Sec. 120.911  Land contributions.

    The Borrower's contribution may be land (including buildings, 
structures and other site improvements which will be part of the 
Project Property) 

[[Page 3263]]
previously acquired by the Borrower or the CDC.


Sec. 120.912  Borrowed contributions.

    The Borrower may borrow its cash contribution from the CDC or a 
third party. If any of the contribution is borrowed, the interest rate 
must be reasonable. If the loan is secured by any of the Project 
assets, the loan must be subordinate to the liens securing the 504 
Loan, and the loan may not be repaid at a faster rate than the 504 Loan 
unless SBA gives prior written approval. A third party lender may not 
receive voting rights, stock options, or any other actual or potential 
voting interest in the small business.


Sec. 120.913  May an SBIC provide the contribution?

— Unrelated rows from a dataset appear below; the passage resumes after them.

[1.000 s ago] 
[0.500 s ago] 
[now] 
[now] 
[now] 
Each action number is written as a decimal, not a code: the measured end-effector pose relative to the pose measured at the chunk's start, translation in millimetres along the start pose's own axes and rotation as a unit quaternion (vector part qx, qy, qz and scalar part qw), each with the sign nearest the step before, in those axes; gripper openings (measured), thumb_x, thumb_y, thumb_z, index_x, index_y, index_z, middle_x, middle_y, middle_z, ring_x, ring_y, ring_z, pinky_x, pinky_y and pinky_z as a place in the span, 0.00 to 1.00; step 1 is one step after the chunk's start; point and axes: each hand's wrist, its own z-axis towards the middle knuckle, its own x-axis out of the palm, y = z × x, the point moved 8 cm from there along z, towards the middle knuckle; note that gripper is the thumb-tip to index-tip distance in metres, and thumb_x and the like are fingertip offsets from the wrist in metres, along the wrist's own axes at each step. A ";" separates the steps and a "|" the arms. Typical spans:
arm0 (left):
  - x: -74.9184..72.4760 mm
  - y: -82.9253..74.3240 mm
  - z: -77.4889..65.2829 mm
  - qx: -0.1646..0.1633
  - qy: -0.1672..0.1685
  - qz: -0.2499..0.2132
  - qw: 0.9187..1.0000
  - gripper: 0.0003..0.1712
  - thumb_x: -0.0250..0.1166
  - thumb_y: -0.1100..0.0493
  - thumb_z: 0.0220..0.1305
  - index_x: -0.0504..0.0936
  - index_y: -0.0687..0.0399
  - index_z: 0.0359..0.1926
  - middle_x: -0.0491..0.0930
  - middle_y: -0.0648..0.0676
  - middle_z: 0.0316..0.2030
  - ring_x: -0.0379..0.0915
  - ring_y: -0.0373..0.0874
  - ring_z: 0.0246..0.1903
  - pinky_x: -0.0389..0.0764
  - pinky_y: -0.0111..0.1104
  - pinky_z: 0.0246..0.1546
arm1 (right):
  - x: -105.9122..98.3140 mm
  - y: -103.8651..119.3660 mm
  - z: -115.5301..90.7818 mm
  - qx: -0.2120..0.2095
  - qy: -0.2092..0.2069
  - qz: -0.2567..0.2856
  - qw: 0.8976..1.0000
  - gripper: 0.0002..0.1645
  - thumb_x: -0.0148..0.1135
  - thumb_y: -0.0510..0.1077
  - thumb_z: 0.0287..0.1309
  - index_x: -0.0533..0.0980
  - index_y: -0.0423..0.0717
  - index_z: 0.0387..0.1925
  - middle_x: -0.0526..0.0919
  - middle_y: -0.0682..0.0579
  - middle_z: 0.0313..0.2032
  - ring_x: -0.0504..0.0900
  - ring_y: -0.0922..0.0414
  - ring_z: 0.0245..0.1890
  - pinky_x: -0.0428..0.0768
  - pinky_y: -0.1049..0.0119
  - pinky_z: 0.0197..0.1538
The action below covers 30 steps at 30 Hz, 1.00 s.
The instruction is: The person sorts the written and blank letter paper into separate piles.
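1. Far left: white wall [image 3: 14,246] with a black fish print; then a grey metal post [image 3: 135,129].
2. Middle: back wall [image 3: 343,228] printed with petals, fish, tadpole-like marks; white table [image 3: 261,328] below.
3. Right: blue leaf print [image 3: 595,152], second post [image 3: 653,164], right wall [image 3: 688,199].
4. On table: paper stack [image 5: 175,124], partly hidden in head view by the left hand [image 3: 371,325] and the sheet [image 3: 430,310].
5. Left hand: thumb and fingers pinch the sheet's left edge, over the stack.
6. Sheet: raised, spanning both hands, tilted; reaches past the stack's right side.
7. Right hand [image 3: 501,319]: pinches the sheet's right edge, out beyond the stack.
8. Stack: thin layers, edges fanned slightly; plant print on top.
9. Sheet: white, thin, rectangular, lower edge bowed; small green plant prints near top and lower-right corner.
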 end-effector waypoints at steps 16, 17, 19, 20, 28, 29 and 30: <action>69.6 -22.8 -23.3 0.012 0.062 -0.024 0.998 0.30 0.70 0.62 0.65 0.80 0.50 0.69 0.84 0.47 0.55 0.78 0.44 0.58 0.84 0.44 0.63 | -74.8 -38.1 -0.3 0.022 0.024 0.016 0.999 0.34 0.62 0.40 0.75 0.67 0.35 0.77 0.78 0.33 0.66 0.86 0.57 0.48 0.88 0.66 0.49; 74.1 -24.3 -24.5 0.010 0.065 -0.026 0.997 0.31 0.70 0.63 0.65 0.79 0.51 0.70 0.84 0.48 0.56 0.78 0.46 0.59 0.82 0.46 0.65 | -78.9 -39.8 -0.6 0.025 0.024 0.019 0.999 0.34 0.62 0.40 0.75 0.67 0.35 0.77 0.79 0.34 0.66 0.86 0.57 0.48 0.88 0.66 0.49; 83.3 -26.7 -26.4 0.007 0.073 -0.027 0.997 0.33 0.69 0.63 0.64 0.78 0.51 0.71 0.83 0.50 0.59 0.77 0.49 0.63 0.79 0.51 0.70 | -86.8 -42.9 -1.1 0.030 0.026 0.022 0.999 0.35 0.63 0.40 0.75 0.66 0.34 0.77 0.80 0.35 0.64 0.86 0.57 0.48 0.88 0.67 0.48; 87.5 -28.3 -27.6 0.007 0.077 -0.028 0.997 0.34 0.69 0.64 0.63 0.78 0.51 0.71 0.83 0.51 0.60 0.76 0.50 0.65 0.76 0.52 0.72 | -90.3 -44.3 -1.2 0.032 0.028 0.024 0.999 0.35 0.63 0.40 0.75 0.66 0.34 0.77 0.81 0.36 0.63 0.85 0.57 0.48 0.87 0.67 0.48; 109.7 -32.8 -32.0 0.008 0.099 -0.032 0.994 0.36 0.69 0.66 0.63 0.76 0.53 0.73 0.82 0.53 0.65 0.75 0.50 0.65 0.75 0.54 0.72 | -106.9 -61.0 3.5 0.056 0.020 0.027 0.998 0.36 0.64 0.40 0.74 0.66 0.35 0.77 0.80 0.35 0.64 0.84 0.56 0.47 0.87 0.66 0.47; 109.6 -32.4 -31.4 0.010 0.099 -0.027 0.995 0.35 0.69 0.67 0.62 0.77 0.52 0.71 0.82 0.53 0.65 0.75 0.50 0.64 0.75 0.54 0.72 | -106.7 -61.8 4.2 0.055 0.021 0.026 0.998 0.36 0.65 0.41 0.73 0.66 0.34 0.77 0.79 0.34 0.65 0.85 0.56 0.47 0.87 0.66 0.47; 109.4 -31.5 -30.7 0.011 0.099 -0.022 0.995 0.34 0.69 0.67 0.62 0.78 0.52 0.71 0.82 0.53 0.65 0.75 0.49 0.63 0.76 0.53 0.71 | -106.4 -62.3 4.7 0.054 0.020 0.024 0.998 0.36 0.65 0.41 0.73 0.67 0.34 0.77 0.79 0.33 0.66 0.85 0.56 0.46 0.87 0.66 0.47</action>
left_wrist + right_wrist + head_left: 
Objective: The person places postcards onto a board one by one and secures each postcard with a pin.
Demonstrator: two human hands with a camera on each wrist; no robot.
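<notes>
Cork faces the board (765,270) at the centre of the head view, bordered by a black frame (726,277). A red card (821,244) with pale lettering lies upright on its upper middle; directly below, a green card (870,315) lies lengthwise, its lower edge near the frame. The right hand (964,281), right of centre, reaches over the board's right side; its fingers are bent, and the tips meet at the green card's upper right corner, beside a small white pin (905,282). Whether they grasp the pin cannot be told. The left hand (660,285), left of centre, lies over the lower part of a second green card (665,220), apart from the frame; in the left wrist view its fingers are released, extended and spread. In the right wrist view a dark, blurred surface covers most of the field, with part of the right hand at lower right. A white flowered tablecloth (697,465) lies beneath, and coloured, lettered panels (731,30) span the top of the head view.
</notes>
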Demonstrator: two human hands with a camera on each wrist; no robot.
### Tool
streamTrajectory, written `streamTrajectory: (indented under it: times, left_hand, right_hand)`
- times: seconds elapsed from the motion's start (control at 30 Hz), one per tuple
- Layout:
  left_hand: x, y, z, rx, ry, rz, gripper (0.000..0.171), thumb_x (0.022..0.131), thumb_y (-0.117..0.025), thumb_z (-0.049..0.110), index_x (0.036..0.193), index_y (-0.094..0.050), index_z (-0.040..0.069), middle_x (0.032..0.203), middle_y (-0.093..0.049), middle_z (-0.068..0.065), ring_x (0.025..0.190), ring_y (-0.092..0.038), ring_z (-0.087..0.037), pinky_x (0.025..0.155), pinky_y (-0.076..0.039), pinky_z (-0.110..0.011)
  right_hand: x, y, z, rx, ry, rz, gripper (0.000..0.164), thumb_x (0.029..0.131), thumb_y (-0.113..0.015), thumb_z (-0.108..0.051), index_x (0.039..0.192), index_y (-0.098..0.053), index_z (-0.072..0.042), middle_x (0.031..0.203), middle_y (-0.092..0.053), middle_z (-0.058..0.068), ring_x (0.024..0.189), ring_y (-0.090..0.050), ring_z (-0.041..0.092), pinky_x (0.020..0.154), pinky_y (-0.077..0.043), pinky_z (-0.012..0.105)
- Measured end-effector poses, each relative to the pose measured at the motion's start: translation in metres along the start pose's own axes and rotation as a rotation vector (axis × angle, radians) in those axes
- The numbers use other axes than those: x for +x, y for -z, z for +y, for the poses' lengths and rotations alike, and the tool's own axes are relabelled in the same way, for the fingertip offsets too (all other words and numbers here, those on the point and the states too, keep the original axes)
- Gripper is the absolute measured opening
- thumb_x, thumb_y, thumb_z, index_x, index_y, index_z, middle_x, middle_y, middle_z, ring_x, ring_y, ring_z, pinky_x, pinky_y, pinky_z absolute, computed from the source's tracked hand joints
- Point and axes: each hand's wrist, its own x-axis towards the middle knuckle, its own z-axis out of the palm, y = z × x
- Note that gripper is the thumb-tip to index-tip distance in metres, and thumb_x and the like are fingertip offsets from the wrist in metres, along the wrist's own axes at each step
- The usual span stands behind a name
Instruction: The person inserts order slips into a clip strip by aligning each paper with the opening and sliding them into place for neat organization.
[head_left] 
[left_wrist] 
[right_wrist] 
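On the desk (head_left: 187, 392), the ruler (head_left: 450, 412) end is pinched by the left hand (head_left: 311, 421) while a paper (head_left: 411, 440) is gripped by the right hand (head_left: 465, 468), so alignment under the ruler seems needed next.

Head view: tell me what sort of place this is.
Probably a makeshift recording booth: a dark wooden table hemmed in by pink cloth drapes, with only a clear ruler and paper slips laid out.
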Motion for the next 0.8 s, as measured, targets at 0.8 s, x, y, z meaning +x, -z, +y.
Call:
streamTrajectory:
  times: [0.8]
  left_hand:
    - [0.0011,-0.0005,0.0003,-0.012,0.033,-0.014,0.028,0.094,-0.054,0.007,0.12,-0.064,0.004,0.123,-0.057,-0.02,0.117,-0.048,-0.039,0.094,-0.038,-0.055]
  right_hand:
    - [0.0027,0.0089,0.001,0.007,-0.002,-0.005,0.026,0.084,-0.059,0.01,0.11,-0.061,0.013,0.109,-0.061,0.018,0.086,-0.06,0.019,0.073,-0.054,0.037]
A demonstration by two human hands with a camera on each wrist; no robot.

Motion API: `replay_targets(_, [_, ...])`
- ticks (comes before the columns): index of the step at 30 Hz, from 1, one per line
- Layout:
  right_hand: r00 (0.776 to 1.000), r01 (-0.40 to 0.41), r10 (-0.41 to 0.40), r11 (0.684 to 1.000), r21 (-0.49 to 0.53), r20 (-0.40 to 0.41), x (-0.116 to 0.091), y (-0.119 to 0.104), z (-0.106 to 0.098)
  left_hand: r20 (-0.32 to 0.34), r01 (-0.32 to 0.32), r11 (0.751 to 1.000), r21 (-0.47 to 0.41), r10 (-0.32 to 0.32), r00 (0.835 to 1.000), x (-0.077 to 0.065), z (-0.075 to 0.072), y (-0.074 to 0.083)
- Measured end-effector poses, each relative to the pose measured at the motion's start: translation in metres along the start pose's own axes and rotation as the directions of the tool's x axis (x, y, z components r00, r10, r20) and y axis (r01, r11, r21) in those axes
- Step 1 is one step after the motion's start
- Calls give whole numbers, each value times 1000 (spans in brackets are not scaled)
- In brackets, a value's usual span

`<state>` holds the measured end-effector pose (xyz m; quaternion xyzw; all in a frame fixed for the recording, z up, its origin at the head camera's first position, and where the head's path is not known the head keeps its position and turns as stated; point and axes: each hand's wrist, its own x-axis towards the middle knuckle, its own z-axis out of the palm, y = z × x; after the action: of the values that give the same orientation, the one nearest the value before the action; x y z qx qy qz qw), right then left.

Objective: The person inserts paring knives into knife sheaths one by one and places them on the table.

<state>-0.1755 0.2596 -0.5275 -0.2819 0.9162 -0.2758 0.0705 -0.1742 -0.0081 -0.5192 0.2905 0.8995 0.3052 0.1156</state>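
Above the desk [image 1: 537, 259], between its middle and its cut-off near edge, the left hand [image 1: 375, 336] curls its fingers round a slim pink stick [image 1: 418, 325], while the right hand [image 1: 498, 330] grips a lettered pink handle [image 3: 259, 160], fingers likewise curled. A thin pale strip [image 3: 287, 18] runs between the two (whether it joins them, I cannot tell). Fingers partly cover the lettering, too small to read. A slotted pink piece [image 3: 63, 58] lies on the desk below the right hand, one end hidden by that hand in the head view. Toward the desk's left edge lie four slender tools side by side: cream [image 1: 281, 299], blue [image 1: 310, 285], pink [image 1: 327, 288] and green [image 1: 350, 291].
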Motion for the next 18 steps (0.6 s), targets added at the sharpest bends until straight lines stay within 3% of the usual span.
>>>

    Subject to part 107 of this chapter, SBIC's may provide financing 
for all or part of the Borrower's contribution to the project. SBA 
shall consider SBIC funds to be derived from federal sources if the 
SBIC has leverage (as defined in part 107 of this chapter). If the SBIC 
does not have leverage, the investment will be considered to be from 
private funds. SBIC financing must be subordinated to the 504 loan and 
may not be repaid at a faster rate than the Debenture.

Third Party Loans


Sec. 120.920  The first lien position.

    The Borrower must obtain one or more Third Party Loans totaling at 
least as much as the 504 loan. Third Party Loans usually have the first 
lien position. They cannot be guaranteed by SBA.


Sec. 120.921  Terms of Third Party loans.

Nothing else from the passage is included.